Posterior Cranial Fossa
The posterior cranial fossa is the most posterior and deepest portion of the cranial cavity. It contains the cerebellum of the brain. The posterior fossa is bounded anteriorly by the petrous ridges, while the occipital bone forms the floor and posterior wall. It is divided at the midline by the large foramen magnum (“great aperture”), the opening that provides for passage of the spinal cord.
Located on the medial wall of the petrous ridge in the posterior cranial fossa is the internal acoustic meatus (see Figure 9). This opening provides for passage of the nerve from the hearing and equilibrium organs of the inner ear, and the nerve that supplies the muscles of the face. Located at the anterior-lateral margin of the foramen magnum is the hypoglossal canal. These emerge on the inferior aspect of the skull at the base of the occipital condyle and provide passage for an important nerve to the tongue.

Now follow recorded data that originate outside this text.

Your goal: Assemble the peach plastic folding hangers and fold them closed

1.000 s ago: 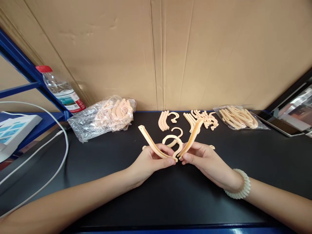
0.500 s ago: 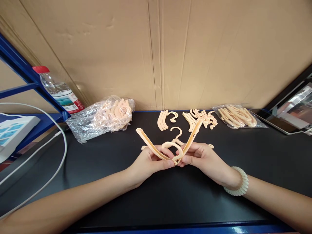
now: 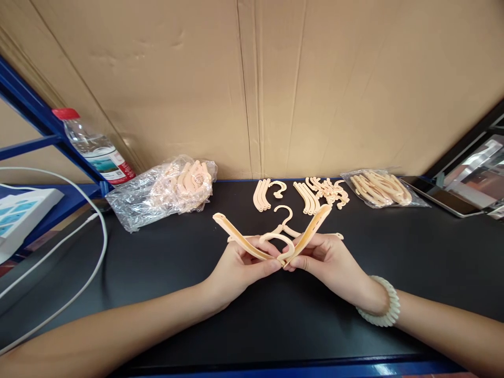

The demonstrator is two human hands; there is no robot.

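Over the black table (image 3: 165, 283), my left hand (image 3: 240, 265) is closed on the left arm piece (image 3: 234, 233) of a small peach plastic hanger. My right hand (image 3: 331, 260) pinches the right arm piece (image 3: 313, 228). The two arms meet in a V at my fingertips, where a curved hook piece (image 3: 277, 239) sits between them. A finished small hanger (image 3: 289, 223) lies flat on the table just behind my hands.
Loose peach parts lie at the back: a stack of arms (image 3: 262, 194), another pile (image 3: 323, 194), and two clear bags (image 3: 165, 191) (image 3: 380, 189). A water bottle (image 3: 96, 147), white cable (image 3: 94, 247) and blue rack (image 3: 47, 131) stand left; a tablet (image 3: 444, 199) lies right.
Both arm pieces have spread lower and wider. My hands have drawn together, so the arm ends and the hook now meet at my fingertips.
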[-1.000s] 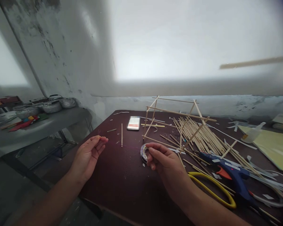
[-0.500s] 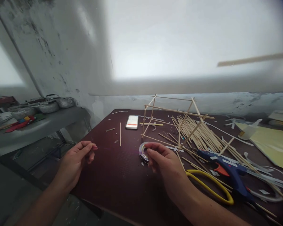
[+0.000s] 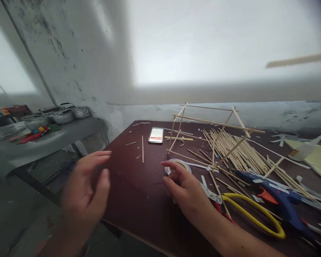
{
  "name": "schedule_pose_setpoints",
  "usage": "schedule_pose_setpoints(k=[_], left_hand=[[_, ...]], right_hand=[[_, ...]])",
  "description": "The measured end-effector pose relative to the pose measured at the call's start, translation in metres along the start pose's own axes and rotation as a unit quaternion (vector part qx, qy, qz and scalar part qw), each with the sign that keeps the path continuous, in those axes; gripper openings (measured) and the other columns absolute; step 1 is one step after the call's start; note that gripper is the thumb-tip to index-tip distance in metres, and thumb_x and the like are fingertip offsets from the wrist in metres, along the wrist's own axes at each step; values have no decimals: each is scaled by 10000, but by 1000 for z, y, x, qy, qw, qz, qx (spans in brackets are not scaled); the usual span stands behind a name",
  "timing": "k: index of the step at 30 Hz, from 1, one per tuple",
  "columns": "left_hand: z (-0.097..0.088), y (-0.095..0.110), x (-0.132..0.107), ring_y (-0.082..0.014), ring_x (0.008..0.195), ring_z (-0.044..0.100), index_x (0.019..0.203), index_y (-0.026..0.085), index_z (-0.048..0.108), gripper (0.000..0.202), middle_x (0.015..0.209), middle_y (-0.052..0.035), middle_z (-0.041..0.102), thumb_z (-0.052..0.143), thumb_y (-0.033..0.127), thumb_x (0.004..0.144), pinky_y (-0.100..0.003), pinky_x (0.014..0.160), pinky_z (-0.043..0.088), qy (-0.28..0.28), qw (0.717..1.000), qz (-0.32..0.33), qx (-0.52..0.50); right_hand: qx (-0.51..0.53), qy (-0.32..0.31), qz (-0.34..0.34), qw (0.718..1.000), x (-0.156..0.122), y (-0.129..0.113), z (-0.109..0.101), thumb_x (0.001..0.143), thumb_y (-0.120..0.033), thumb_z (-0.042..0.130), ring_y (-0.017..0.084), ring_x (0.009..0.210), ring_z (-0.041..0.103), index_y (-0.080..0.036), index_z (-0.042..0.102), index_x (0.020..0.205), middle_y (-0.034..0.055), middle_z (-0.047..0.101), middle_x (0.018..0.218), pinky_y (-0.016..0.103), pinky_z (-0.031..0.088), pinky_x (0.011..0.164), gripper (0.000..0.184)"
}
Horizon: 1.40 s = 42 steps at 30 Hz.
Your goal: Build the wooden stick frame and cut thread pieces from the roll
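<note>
My left hand, a little blurred, hovers over the table's left edge with thumb and fingers apart and nothing seen between them. My right hand is above the table in front of a roll of tape, partly covering it. Its thumb and forefinger are apart with nothing visible between them; the other fingers are hidden. Beyond it stands a frame of thin wooden sticks. Yellow-handled scissors and a tool with red handles lie beside my right wrist.
A blue glue gun lies to the right, near a pile of wooden sticks. A phone and a single stick rest on the dark red table. At the left, a grey table bears several pots.
My left hand has gone from pinched fingers to spread ones. My right thumb and forefinger have parted. The view has shifted, so the table's things sit farther right.
</note>
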State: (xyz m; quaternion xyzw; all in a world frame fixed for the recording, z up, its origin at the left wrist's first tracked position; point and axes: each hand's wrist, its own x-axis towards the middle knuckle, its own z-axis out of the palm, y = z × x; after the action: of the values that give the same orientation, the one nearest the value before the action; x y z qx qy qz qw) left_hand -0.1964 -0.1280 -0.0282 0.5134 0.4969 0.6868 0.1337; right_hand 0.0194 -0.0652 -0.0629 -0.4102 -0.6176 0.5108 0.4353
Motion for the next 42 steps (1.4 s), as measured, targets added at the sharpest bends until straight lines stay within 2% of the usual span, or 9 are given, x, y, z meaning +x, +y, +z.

Immediately inferior to the internal acoustic meatus is the large, irregularly shaped jugular foramen (see Figure 6a). Several cranial nerves from the brain exit the skull via this opening. It is also the exit point through the base of the skull for all the venous return blood leaving the brain. The venous structures that carry blood inside the skull form large, curved grooves on the inner walls of the posterior cranial fossa, which terminate at each jugular foramen.
The paranasal sinuses are hollow, air-filled spaces located within certain bones of the skull (Figure 16). All of the sinuses communicate with the nasal cavity (paranasal = “next to nasal cavity”) and are lined with nasal mucosa. They serve to reduce bone mass and thus lighten the skull, and they also add resonance to the voice. This second feature is most obvious when you have a cold or sinus congestion. These produce swelling of the mucosa and excess mucus production, which can obstruct the narrow passageways between the sinuses and the nasal cavity, causing your voice to sound different to yourself and others. This blockage can also allow the sinuses to fill with fluid, with the resulting pressure producing pain and discomfort.

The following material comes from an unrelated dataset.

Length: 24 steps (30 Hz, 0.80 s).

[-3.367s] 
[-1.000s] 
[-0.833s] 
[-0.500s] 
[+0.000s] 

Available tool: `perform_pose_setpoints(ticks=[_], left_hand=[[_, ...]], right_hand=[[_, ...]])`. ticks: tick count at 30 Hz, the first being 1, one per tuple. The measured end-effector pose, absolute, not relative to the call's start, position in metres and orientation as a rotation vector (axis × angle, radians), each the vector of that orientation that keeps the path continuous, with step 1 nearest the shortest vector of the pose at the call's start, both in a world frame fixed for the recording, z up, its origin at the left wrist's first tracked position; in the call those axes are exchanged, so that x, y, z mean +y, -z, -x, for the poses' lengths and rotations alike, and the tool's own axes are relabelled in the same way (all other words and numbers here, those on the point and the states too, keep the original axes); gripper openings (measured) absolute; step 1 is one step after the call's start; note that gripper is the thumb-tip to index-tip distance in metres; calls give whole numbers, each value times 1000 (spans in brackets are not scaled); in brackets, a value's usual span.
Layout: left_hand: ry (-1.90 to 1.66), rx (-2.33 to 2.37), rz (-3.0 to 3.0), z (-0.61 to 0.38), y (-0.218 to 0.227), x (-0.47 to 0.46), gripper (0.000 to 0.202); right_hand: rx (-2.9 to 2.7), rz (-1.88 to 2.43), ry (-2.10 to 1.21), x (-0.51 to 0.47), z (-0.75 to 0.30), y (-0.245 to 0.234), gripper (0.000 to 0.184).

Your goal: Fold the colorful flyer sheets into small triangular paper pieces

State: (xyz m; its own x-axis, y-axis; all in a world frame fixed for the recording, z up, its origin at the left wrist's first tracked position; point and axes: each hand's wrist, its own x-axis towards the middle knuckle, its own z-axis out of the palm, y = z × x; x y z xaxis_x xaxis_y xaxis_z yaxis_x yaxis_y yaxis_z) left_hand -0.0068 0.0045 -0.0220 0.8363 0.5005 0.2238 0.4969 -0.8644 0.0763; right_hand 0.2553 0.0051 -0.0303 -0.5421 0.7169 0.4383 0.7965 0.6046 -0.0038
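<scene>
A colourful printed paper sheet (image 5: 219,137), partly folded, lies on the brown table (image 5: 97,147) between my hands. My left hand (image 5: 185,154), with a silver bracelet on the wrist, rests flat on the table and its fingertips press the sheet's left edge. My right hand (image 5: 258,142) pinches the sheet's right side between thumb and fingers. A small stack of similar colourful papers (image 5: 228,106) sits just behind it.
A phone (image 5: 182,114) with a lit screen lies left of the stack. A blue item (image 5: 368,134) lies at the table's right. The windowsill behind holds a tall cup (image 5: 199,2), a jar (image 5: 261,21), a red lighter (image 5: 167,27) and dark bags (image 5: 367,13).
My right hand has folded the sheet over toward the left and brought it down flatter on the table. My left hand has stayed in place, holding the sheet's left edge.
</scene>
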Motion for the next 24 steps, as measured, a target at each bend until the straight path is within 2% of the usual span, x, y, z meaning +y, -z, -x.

The paranasal sinuses are named for the skull bone that each occupies. The frontal sinus is located just above the eyebrows, within the frontal bone (see Figure 15). This irregular space may be divided at the midline into bilateral spaces, or these may be fused into a single sinus space. The frontal sinus is the most anterior of the paranasal sinuses. The largest sinus is the maxillary sinus. These are paired and located within the right and left maxillary bones, where they occupy the area just below the orbits. The maxillary sinuses are most commonly involved during sinus infections. Because their connection to the nasal cavity is located high on their medial wall, they are difficult to drain. The sphenoid sinus is a single, midline sinus. It is located within the body of the sphenoid bone, just anterior and inferior to the sella turcica, thus making it the most posterior of the paranasal sinuses. The lateral aspects of the ethmoid bone contain multiple small spaces separated by very thin bony walls. Each of these spaces is called an ethmoid air cell. These are located on both sides of the ethmoid bone, between the upper nasal cavity and medial orbit, just behind the superior nasal conchae.

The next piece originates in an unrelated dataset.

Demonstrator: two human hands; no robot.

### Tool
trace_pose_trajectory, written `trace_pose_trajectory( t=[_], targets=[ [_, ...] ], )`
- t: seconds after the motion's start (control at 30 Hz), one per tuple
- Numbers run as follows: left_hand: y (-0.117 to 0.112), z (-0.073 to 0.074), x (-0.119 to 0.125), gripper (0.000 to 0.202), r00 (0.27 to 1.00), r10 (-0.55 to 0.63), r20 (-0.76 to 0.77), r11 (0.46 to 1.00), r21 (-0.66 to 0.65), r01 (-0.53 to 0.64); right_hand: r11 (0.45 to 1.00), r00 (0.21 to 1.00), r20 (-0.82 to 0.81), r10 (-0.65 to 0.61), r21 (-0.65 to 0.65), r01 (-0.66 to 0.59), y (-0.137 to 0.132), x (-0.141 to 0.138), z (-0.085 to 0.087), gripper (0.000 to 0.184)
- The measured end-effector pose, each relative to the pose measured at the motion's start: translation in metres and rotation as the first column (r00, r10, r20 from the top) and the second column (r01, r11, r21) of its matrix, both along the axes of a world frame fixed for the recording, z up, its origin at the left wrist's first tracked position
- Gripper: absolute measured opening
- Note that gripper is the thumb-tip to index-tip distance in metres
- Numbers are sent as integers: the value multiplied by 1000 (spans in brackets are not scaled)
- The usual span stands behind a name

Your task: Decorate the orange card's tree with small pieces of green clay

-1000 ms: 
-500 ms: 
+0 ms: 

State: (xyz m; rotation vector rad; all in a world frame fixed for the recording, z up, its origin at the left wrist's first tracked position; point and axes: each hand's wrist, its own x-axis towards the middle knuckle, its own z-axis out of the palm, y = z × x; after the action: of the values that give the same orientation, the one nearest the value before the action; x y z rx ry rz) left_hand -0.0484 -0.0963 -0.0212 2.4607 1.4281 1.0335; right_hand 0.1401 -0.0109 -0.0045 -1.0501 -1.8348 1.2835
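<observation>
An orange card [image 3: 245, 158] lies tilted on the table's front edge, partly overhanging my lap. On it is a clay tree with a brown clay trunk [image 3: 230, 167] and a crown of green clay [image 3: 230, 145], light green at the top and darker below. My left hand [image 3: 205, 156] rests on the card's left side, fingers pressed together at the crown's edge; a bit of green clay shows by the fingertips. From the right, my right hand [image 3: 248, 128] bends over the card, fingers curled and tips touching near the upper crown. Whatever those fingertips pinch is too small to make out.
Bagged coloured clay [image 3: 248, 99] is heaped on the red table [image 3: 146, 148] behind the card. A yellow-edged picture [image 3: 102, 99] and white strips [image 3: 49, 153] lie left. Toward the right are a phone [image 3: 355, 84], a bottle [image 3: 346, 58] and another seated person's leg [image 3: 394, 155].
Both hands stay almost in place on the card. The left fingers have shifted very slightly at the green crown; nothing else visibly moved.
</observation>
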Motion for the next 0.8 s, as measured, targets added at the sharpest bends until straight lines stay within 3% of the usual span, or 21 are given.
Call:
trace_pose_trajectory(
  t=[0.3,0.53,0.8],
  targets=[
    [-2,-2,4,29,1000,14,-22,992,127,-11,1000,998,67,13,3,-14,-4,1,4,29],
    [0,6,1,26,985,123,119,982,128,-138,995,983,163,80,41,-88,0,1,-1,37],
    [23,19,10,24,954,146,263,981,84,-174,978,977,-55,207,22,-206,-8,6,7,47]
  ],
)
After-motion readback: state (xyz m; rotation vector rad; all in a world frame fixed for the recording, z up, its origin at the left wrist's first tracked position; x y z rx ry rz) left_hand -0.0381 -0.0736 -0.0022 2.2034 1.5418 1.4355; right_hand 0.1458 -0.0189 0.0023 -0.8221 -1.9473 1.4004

The hyoid bone is an independent bone that does not contact any other bone and thus is not part of the skull (Figure 17). It is a small U-shaped bone located in the upper neck near the level of the inferior mandible, with the tips of the “U” pointing posteriorly. The hyoid serves as the base for the tongue above, and is attached to the larynx below and the pharynx posteriorly. The hyoid is held in position by a series of small muscles that attach to it either from above or below. These muscles act to move the hyoid up/down or forward/back. Movements of the hyoid are coordinated with movements of the tongue, larynx, and pharynx during swallowing and speaking.